■ WHAT YOU SHOULD DO
Go through the data line by line from the top, retyping each exactly, and end with the line that contains "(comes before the".

■ STORED DATA

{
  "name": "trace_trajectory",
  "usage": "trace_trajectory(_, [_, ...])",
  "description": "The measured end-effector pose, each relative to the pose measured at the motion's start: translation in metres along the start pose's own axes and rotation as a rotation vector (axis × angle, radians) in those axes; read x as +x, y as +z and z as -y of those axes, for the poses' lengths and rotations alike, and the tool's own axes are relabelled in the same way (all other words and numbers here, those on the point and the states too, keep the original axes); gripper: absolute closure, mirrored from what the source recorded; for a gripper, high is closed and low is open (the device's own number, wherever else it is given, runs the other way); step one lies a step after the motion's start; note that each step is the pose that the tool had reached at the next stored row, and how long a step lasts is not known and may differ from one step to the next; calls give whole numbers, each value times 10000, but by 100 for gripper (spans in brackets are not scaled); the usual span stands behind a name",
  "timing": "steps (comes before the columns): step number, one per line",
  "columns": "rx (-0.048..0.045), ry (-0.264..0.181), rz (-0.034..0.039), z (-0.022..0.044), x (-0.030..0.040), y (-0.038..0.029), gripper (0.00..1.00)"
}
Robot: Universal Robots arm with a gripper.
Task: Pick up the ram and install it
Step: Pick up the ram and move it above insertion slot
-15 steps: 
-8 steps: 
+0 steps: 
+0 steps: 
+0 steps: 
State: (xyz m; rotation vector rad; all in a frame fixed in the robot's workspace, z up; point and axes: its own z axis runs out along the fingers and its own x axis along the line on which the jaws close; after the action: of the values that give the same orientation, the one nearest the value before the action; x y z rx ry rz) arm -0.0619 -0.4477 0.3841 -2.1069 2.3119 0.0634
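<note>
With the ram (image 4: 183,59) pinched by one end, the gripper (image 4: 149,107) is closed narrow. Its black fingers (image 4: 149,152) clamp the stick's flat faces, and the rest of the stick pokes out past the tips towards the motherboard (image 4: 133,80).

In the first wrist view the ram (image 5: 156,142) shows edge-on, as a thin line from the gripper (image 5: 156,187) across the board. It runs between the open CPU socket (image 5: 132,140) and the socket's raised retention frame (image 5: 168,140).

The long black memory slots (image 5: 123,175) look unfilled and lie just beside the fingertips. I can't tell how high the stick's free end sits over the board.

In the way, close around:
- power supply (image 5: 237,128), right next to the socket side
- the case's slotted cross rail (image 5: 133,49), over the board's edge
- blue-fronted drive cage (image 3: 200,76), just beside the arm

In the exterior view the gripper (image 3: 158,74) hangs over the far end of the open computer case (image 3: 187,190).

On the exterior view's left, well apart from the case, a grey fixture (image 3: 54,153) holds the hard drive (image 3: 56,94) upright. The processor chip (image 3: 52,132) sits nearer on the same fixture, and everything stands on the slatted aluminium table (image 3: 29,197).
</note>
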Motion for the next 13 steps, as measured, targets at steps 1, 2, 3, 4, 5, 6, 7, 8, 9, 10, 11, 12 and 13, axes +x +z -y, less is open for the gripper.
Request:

■ YOUR SOLUTION
{
  "name": "trace_trajectory",
  "usage": "trace_trajectory(_, [_, ...])",
  "description": "The measured end-effector pose, each relative to the pose measured at the motion's start: translation in metres along the start pose's own axes and rotation as a rotation vector (axis × angle, radians) in those axes; read x as +x, y as +z and z as -y of those axes, for the poses' lengths and rotations alike, and the tool's own axes are relabelled in the same way (all other words and numbers here, those on the point and the states too, keep the original axes); gripper: absolute closure, mirrored from what the source recorded; for a gripper, high is closed and low is open (the device's own number, wherever else it is given, runs the other way); step one lies a step after the motion's start; note that each step is the pose that the tool had reached at the next stored row, and how long a step lasts is not known and may differ from one step to the next; calls give whole numbers, each value times 10000, but by 100 for gripper (spans in brackets are not scaled); the usual span stands behind a name",
  "timing": "steps (comes before the columns): step number, one per line",

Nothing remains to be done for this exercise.